• [ABOUT THIS TASK]:
Retype the data exactly, skipping any picture in it.
/---
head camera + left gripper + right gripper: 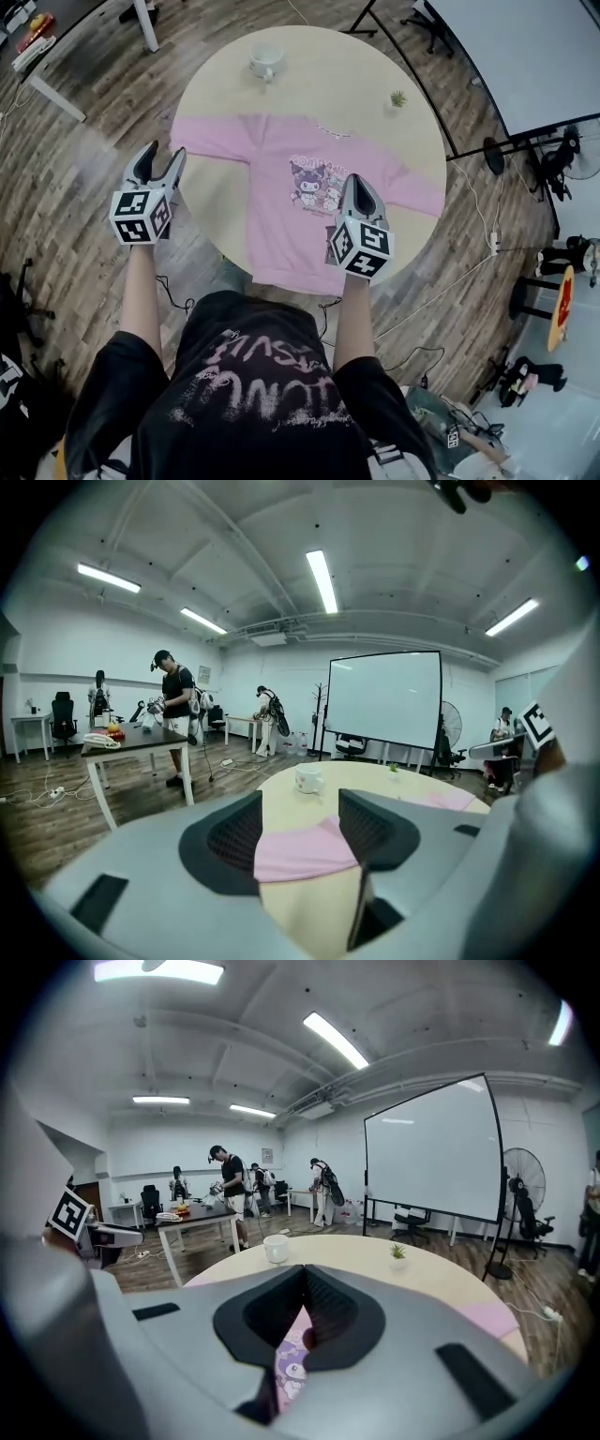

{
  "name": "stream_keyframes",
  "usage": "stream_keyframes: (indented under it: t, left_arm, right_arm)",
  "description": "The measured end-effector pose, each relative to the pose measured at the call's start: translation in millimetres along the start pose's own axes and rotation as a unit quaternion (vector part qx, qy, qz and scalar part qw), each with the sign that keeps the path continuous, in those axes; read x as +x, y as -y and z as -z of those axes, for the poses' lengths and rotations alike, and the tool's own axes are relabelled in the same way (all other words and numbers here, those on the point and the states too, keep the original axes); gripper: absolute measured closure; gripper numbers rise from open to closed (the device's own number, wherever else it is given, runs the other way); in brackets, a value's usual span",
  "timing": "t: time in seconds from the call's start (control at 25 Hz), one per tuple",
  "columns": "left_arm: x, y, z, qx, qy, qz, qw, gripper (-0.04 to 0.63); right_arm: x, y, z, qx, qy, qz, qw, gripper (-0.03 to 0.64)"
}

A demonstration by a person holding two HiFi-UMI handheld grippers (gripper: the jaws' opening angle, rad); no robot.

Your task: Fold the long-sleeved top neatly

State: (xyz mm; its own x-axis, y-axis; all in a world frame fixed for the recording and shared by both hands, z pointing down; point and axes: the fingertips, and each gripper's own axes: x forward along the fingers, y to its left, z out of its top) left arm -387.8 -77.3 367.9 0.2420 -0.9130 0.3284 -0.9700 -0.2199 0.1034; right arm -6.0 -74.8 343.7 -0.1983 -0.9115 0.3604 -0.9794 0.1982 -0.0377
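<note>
We see the pink long-sleeved top (272, 169) spread flat, sleeves out, on the round surface (319, 80), below a cup (265, 61) and a small plant (398, 97). The left tool (158, 162) is released beside one cuff. The right tool (357, 184) is clenched empty over the printed front.

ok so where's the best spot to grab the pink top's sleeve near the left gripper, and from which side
Probably the cuff end of that sleeve, coming in from the table's left edge with the open left gripper. The pink top lies flat, front up, that sleeve stretched straight out with its cuff near the rim, so the fingers can pinch its end.
</note>
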Motion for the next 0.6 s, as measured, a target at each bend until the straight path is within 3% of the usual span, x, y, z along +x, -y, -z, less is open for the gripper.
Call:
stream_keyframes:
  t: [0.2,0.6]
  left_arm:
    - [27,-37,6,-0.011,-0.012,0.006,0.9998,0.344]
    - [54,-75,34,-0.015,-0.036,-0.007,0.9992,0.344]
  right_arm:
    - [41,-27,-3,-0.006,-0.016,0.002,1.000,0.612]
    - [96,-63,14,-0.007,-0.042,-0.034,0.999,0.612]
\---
• [ANSWER BELOW]:
head camera + left gripper + right gripper: 

{
  "name": "stream_keyframes",
  "usage": "stream_keyframes: (indented under it: t, left_arm, right_arm)",
  "description": "The measured end-effector pose, each relative to the pose measured at the call's start: translation in millimetres along the start pose's own axes and rotation as a unit quaternion (vector part qx, qy, qz and scalar part qw), each with the sign that keeps the path continuous, in those axes; read x as +x, y as -y and z as -z of those axes, for the poses' lengths and rotations alike, and the tool's own axes are relabelled in the same way (all other words and numbers here, those on the point and the states too, keep the original axes); gripper: absolute measured closure; gripper numbers rise from open to closed (the device's own number, wherever else it is given, runs the other way); in brackets, a value's usual span",
  "timing": "t: time in seconds from the call's start (control at 25 Hz), one per tuple",
  "columns": "left_arm: x, y, z, qx, qy, qz, qw, gripper (-0.04 to 0.63); right_arm: x, y, z, qx, qy, qz, qw, gripper (-0.03 to 0.64)"
}

A demonstration by a person holding two HiFi-UMI handheld grippers (gripper: the jaws' opening angle, rad); no robot.

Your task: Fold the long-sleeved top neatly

State: (xyz mm; its own x-axis, y-axis; all in a world frame fixed for the recording and shared by both hands, z pointing down; point and axes: the fingertips, and each gripper's own axes: x forward along the fingers, y to its left, z out of its top) left arm -387.8 -77.3 367.9 0.2420 -0.9130 0.3284 -0.9700 -0.2199 0.1034; right arm -6.0 -74.8 343.7 -0.1983 -0.9115 0.3604 -0.9794 0.1982 -0.0377
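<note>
We see the pink long-sleeved top (272, 169) spread flat, sleeves out, on the round surface (319, 80), below a cup (265, 61) and a small plant (398, 97). The left tool (158, 162) is released beside one cuff. The right tool (357, 184) is clenched empty over the printed front.

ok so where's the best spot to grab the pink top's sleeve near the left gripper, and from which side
Probably the cuff end of that sleeve, coming in from the table's left edge with the open left gripper. The pink top lies flat, front up, that sleeve stretched straight out with its cuff near the rim, so the fingers can pinch its end.
</note>
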Motion for the next 0.6 s, as measured, a target at each bend until the straight path is within 3% of the usual span, x, y, z along +x, -y, -z, less is open for the gripper.
Call:
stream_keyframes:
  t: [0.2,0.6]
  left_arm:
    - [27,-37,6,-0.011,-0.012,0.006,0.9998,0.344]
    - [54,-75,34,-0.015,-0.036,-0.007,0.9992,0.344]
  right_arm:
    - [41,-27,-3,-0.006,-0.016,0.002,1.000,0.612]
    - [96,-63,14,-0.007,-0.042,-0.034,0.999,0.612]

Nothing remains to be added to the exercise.